▸ What you have to do
Please give, word for word, the line containing "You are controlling" and every line that comes after it in the data below.

▸ Given data
* * * * *
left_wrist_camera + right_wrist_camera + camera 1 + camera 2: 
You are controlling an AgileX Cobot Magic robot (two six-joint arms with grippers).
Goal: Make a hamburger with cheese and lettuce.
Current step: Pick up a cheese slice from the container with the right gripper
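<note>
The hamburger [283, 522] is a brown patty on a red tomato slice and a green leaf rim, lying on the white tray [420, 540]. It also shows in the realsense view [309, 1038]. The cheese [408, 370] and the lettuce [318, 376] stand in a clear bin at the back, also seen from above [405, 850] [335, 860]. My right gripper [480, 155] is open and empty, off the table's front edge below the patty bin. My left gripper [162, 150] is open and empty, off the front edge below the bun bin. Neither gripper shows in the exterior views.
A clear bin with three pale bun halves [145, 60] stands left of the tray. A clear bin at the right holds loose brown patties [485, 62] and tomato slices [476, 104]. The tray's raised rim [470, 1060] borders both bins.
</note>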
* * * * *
▸ Solution to this exercise
You are controlling an AgileX Cobot Magic robot (two six-joint arms with grippers).
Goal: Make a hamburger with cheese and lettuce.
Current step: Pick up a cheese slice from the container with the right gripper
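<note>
The hamburger [283, 522] is a brown patty on a red tomato slice and a green leaf rim, lying on the white tray [420, 540]. It also shows in the realsense view [309, 1038]. The cheese [408, 370] and the lettuce [318, 376] stand in a clear bin at the back, also seen from above [405, 850] [335, 860]. My right gripper [480, 155] is open and empty, off the table's front edge below the patty bin. My left gripper [162, 150] is open and empty, off the front edge below the bun bin. Neither gripper shows in the exterior views.
A clear bin with three pale bun halves [145, 60] stands left of the tray. A clear bin at the right holds loose brown patties [485, 62] and tomato slices [476, 104]. The tray's raised rim [470, 1060] borders both bins.
</note>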

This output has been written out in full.